INSTRUCTIONS FOR THE TASK =>
Please repeat only the lines below starting at the line that holds "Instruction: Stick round" and ending at the line that holds "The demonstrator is", exactly, with both of those lines included and every picture omitted.

_____

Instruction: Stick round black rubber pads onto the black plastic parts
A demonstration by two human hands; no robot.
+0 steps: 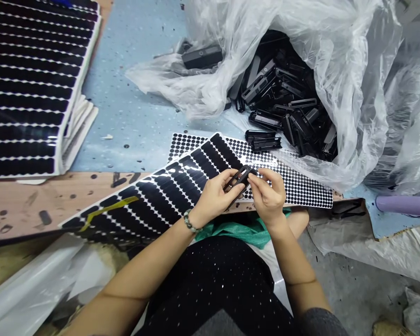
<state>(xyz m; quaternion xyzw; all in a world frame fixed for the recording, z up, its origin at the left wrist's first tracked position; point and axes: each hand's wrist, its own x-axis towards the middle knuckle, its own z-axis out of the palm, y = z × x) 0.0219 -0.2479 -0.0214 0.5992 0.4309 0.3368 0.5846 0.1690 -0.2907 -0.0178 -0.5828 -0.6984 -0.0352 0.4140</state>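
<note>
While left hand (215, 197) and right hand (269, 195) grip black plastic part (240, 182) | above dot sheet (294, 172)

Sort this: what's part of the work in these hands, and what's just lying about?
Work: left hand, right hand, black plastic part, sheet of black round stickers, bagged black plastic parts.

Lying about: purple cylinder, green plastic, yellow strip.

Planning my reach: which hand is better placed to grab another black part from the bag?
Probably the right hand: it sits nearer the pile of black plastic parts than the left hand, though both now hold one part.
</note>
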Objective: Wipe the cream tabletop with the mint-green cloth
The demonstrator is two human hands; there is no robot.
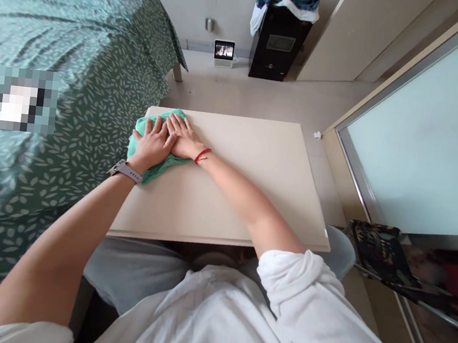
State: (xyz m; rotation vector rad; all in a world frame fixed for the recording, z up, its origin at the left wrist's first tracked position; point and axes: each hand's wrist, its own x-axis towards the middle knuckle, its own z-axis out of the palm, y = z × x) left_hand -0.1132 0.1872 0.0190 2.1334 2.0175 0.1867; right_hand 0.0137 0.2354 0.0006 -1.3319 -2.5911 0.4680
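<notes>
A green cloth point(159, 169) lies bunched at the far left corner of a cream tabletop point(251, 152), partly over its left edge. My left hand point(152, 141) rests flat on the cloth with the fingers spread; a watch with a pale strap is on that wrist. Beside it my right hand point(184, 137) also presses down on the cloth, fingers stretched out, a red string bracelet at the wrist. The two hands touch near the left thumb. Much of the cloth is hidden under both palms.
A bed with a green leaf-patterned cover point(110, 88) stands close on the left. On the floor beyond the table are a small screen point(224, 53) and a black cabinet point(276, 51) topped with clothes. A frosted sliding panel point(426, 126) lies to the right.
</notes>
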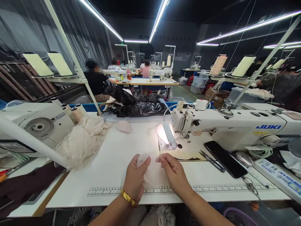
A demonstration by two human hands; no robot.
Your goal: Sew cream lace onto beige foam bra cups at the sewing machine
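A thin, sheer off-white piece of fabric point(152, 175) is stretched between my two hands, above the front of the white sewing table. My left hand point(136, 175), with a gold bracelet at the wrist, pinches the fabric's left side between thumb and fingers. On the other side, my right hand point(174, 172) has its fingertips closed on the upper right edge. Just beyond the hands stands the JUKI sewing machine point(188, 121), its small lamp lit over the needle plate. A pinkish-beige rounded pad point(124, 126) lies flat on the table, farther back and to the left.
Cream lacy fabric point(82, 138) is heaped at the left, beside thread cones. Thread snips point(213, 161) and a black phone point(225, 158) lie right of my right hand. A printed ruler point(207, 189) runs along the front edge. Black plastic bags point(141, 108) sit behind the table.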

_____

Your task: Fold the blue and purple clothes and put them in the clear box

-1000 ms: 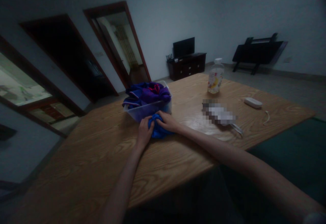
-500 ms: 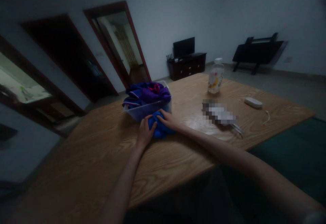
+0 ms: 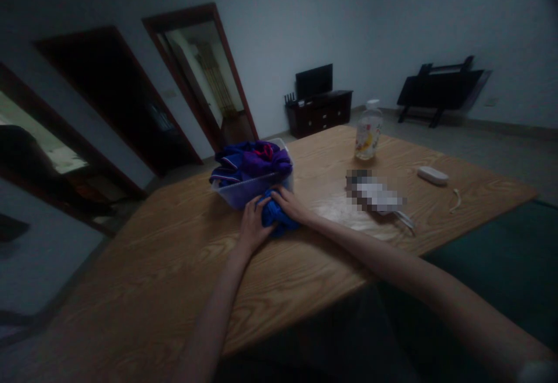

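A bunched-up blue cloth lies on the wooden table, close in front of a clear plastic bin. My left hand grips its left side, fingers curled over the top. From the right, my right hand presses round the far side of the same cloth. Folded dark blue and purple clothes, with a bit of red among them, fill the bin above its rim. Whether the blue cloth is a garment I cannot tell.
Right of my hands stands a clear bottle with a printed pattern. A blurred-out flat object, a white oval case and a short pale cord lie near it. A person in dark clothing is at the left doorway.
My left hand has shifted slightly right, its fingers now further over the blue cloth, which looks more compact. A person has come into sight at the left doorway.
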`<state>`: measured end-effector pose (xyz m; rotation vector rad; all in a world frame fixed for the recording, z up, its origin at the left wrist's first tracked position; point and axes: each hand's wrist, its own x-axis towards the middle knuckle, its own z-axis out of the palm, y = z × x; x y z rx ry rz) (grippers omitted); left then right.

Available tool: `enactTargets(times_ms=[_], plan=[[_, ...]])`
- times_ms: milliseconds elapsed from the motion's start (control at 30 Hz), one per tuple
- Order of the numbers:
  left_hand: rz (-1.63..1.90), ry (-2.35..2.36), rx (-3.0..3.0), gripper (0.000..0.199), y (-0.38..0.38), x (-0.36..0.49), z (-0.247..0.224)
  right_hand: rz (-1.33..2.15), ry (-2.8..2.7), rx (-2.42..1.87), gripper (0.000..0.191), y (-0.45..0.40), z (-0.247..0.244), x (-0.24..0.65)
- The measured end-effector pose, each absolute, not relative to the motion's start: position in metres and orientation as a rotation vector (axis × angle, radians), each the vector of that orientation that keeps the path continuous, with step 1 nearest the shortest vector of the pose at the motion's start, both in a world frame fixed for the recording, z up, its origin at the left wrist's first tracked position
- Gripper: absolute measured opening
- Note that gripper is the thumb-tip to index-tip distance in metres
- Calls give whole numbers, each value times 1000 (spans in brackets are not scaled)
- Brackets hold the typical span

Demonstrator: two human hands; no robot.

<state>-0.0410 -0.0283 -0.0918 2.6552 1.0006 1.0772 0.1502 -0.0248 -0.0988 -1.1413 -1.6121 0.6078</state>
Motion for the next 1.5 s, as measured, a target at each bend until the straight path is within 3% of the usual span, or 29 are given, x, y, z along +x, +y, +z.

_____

WRITTEN SOLUTION =>
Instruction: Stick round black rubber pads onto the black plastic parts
A demonstration by two human hands; no robot.
+0 steps: 
<state>(xyz m; quaternion xyzw; all in a world frame fixed for the recording, z up, its origin at the left wrist's first tracked position; point and axes: each hand's wrist, its own x-axis towards the middle knuckle, its own z-axis out of the palm, y = z × x) 0.0219 -0.2479 -0.0214 0.5992 0.4309 0.3368 0.5846 0.1690 -0.2907 -0.0178 -0.5828 -0.6984 -0.0352 0.4140</state>
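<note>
While left hand (215, 197) and right hand (269, 195) grip black plastic part (240, 182) | above dot sheet (294, 172)

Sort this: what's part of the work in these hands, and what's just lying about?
Work: left hand, right hand, black plastic part, sheet of black round stickers, bagged black plastic parts.

Lying about: purple cylinder, green plastic, yellow strip.

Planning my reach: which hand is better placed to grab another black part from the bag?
Probably the right hand: it sits nearer the pile of black plastic parts than the left hand, though both now hold one part.
</note>
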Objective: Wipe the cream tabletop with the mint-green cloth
The demonstrator is two human hands; there is no robot.

The exercise contains nothing more.